▶ _What the exercise asks_:
Reproduce, word for word, the lines in the material below starting with the one that has "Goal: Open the" and going on through the one that has "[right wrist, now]". Leave out all pictures.
◆ ◆ ◆ ◆ ◆ ◆ ◆
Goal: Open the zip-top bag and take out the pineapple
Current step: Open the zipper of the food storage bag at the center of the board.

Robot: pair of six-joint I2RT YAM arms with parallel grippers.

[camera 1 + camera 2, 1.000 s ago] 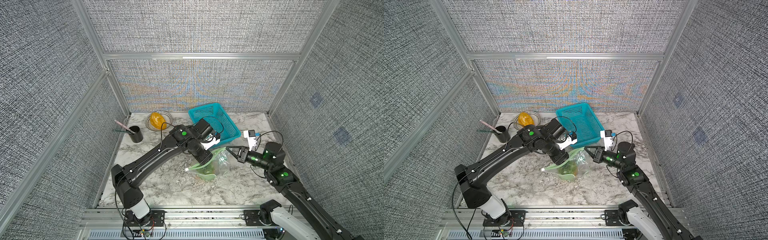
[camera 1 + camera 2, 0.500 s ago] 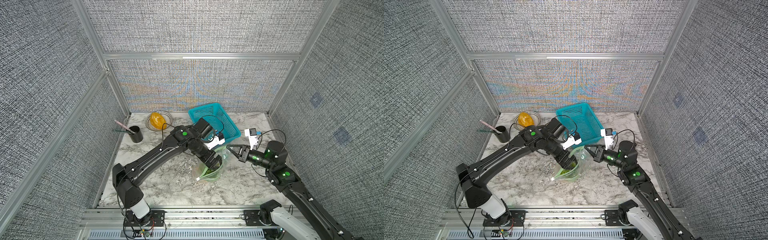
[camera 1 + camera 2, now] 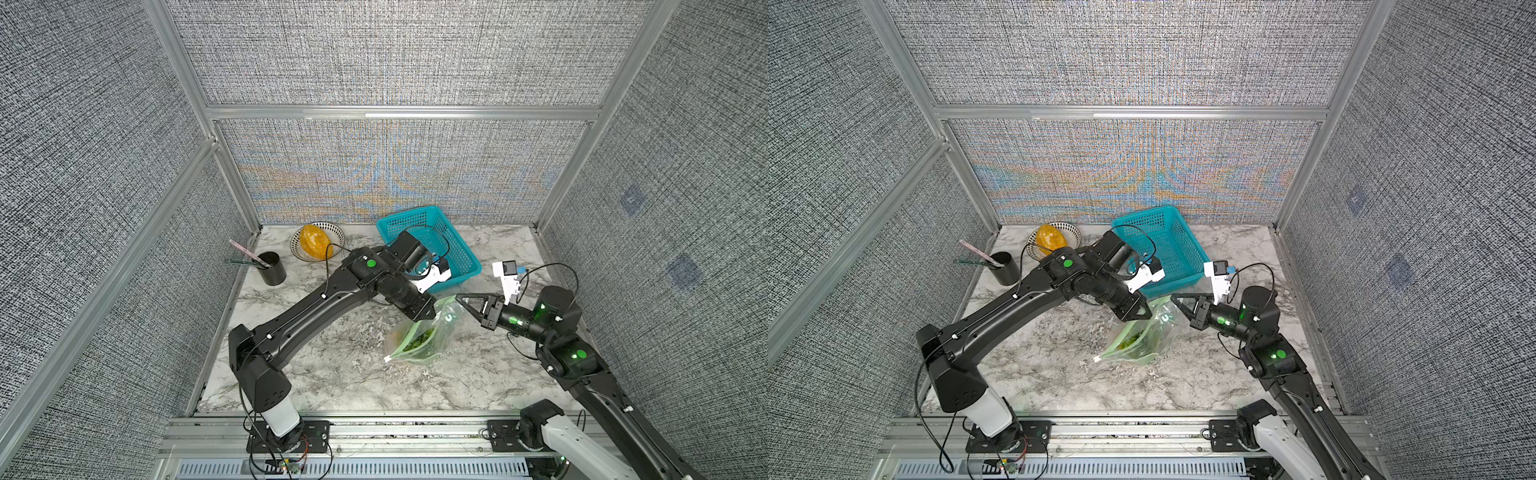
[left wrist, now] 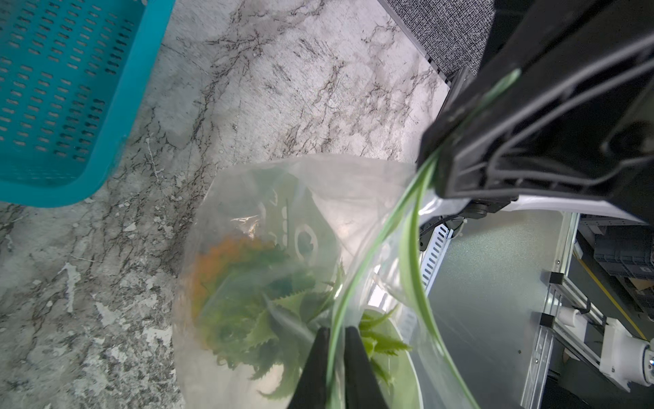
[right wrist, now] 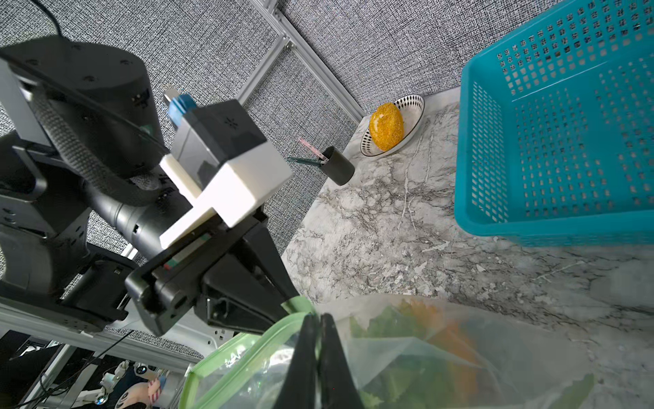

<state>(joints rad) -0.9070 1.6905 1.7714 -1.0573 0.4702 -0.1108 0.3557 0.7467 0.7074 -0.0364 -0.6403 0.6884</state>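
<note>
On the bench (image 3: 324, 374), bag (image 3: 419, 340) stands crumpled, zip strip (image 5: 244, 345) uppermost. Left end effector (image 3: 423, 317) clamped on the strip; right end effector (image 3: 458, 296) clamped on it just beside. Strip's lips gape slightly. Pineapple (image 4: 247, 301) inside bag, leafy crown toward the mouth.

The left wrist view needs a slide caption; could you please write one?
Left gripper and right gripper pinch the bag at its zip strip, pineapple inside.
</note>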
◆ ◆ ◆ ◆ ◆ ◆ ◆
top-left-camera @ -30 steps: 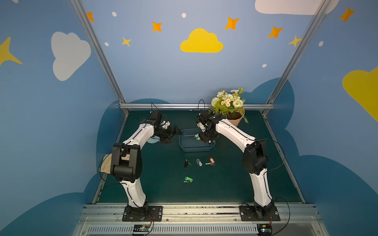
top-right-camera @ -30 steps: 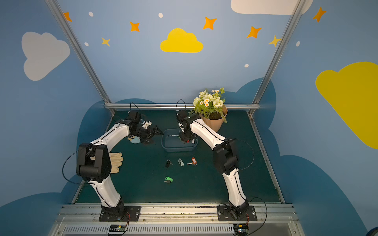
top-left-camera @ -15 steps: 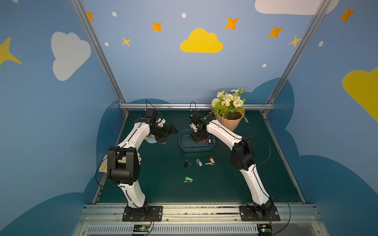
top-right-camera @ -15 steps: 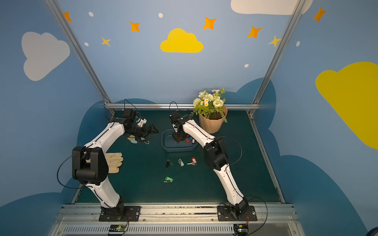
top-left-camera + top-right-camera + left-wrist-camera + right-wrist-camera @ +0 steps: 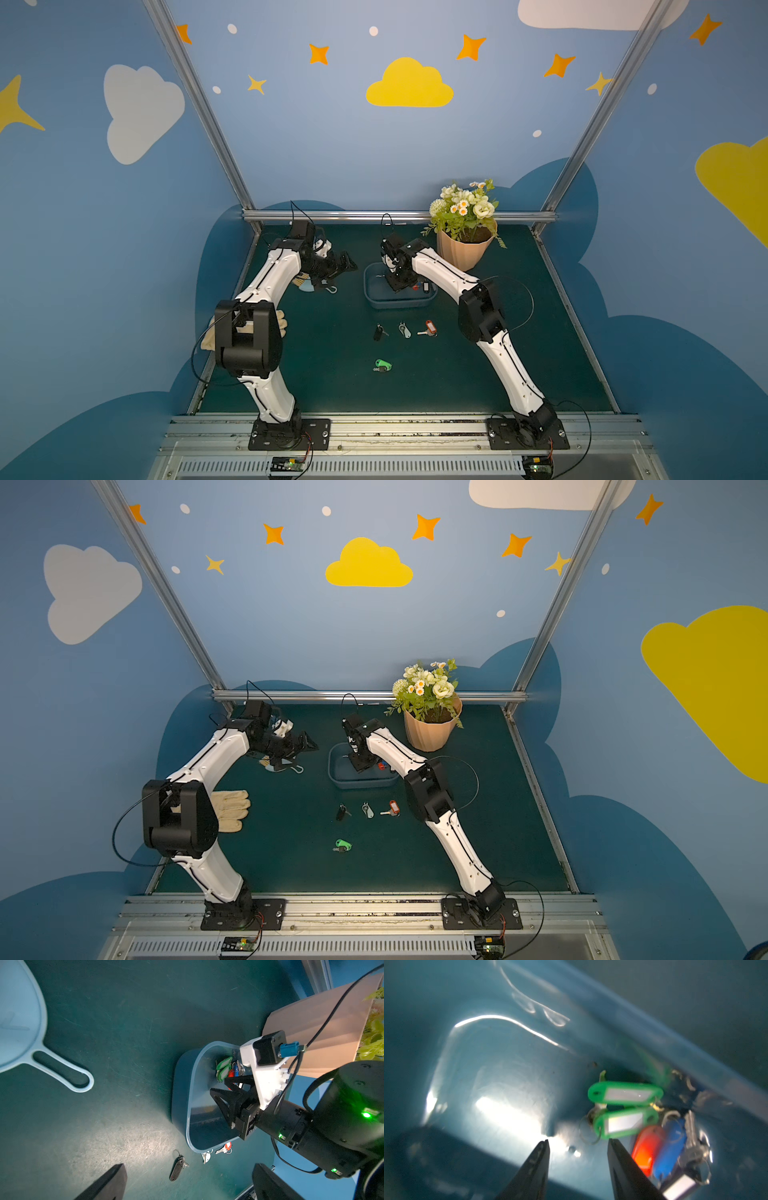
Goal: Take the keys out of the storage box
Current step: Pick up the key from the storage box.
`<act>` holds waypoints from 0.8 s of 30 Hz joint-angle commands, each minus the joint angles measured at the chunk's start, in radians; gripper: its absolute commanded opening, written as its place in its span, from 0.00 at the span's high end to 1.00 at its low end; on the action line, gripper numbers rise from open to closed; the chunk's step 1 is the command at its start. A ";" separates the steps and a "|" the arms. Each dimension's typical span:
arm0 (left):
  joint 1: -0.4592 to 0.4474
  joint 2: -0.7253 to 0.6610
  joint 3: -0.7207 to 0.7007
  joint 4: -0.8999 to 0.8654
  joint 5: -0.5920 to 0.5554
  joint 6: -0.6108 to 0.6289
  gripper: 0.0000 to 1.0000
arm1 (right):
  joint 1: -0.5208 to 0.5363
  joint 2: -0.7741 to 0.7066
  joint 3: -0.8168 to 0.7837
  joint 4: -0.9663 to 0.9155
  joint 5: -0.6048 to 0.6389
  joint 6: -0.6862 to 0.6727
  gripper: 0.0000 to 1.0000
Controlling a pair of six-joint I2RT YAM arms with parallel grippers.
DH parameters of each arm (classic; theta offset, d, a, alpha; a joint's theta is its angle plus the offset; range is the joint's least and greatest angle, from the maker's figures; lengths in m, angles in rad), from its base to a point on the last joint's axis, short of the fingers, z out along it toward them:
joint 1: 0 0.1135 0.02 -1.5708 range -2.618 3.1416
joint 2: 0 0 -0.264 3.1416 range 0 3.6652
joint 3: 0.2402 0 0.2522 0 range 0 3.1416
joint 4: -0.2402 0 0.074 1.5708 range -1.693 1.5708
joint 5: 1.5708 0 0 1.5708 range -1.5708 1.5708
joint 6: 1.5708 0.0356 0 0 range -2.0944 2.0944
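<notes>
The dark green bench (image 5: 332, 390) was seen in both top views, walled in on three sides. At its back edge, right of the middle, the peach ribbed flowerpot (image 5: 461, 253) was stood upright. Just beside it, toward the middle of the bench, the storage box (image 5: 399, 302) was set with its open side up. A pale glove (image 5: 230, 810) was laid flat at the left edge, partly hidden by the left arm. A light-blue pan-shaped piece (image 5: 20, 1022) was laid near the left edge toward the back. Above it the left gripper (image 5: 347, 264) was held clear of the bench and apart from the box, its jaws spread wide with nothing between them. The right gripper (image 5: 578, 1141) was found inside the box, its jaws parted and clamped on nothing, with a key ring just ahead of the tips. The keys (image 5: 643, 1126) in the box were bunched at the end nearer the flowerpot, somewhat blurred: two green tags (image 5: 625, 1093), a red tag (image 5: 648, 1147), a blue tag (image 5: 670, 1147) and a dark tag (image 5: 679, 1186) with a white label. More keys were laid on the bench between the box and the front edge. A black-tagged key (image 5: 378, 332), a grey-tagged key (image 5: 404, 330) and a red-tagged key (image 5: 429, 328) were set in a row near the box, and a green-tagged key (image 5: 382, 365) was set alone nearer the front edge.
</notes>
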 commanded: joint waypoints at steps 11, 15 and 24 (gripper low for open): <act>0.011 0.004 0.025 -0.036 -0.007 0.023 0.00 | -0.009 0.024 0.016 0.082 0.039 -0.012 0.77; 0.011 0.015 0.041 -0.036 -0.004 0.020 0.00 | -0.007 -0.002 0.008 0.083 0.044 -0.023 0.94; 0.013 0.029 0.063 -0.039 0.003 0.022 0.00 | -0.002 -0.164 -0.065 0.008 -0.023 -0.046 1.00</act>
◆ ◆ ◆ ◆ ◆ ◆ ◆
▶ _Result of this task_:
Goal: Open the zip-top bag and take out the pineapple
Current step: Open the zipper of the food storage bag at the center of the board.

Robot: pair of six-joint I2RT YAM arms with parallel grippers.

[camera 1 + camera 2, 1.000 s ago] 
[camera 1 + camera 2, 0.500 s ago] 
[camera 1 + camera 2, now] 
[left wrist, now] 
[right wrist, now] 

No other output was requested.